Dataset entries
------------------------------------

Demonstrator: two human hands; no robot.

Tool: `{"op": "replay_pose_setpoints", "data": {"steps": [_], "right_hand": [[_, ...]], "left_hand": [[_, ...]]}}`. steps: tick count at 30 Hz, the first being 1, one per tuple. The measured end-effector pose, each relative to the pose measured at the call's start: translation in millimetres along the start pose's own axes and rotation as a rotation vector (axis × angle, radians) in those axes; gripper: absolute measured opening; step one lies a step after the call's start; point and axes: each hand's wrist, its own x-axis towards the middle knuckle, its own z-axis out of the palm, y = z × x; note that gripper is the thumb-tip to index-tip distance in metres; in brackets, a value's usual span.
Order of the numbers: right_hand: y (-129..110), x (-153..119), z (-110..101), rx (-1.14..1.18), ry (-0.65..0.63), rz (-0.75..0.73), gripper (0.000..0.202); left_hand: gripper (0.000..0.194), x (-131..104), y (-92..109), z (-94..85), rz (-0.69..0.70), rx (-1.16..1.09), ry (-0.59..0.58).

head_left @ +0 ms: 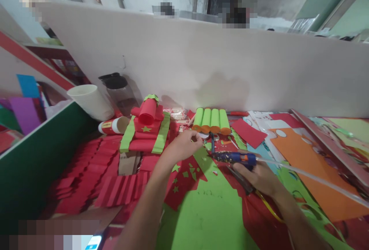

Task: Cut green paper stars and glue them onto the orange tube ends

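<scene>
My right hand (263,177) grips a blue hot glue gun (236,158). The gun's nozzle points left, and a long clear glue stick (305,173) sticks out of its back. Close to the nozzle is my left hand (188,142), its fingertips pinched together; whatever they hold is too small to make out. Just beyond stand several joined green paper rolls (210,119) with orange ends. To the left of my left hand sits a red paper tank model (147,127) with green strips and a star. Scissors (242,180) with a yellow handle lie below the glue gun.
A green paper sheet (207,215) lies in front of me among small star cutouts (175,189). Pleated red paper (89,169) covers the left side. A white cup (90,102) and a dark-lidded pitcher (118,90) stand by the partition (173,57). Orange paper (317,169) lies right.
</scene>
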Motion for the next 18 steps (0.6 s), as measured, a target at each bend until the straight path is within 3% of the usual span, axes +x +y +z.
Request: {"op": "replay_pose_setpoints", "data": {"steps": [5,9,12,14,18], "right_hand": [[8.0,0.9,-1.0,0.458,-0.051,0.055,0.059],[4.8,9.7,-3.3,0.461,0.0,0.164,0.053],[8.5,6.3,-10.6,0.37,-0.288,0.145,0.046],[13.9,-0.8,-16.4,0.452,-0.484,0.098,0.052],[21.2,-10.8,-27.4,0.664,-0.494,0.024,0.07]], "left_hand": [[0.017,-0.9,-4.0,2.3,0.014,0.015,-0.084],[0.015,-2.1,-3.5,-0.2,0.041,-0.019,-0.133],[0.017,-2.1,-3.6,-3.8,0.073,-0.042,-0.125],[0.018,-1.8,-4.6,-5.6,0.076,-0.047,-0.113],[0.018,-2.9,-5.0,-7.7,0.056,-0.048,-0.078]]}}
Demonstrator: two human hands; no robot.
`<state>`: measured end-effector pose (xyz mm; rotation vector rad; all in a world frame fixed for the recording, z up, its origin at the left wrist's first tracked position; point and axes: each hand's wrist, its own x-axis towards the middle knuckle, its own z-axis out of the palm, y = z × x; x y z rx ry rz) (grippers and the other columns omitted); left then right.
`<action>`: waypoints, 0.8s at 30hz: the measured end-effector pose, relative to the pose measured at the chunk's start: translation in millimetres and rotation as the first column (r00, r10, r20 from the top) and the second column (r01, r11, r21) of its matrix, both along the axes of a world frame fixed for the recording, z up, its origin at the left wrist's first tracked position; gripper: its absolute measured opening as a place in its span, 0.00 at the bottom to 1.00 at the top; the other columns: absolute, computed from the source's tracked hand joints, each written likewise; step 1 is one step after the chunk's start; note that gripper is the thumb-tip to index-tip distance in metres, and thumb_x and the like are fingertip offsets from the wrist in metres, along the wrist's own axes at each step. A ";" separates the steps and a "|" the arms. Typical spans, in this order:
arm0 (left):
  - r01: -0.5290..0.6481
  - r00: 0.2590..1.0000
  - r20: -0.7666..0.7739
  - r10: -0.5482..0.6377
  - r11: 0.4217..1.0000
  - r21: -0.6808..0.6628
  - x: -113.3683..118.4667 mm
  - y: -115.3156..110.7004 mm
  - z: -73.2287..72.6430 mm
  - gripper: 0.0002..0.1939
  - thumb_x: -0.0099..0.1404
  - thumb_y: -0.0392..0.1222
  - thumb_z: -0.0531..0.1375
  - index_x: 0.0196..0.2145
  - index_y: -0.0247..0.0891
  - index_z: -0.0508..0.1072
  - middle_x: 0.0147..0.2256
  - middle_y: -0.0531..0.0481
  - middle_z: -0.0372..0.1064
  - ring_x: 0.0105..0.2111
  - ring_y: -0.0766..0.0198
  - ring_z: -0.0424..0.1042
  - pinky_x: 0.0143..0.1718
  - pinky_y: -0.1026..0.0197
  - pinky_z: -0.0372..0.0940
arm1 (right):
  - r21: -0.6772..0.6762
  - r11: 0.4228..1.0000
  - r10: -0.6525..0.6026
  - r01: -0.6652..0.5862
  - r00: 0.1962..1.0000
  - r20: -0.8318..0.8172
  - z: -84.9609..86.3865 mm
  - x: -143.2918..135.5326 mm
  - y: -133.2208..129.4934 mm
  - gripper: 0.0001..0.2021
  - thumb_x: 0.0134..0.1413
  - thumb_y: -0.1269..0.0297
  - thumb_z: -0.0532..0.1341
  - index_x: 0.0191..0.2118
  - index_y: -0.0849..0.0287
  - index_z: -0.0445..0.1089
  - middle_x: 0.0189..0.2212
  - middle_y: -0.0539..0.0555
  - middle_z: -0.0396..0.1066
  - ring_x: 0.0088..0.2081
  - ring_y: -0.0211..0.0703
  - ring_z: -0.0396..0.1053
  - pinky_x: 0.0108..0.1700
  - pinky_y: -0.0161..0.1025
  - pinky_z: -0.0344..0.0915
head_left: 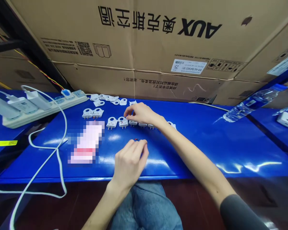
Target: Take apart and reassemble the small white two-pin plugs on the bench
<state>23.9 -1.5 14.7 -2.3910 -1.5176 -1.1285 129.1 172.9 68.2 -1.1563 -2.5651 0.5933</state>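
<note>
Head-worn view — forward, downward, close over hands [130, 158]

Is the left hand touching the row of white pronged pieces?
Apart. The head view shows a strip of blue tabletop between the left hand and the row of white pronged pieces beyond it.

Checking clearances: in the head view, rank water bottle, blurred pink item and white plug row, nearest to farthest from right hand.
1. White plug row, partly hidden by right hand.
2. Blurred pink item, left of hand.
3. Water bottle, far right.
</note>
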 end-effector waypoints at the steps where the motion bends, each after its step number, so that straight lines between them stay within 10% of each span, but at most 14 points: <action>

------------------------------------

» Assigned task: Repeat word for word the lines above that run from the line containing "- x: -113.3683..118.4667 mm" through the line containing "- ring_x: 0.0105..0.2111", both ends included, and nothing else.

» Answer space:
  - x: -113.3683..118.4667 mm
  - y: -115.3156..110.7004 mm
  - z: -73.2287..72.6430 mm
  - gripper: 0.0002..0.1939
  - thumb_x: -0.0099..0.1404
  - thumb_y: -0.0392..0.1222
  - thumb_z: -0.0531..0.1375
  - index_x: 0.0196..0.2145
  - index_y: -0.0247..0.0891
  - index_z: -0.0508..0.1072
  - middle_x: 0.0147..0.2256
  - middle_y: -0.0531..0.0481
  - middle_z: -0.0372..0.1064
  - ring_x: 0.0105..0.2111

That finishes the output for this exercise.